_Raw data:_
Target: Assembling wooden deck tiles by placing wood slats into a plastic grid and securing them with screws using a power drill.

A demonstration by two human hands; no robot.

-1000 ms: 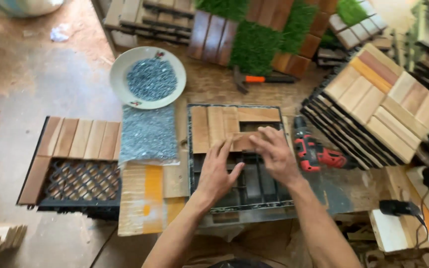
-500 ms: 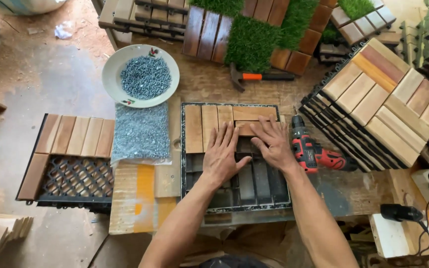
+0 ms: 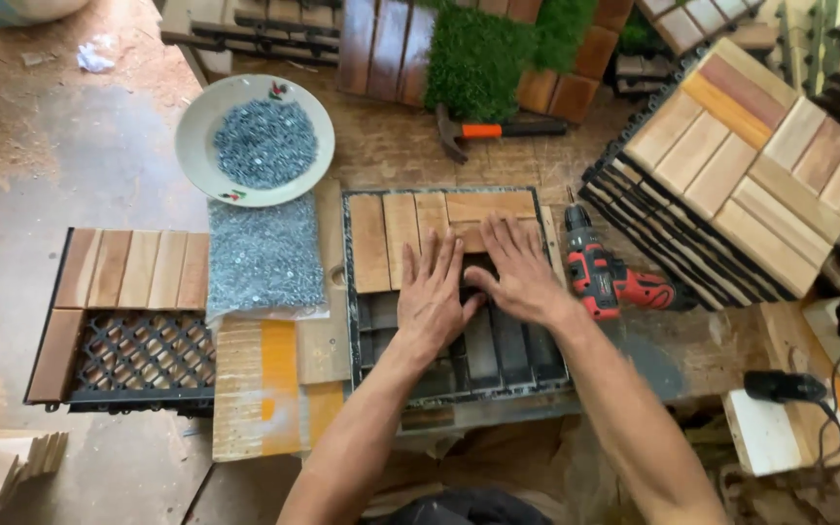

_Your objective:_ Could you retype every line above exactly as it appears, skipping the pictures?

_Solved exercise:_
Target: Assembling wooden deck tiles by placing wood slats into a plastic grid and securing them with screws using a power drill.

A demonstration by two human hands; no robot.

-1000 ms: 
-500 ms: 
+0 ms: 

The requested output has been fully supplied.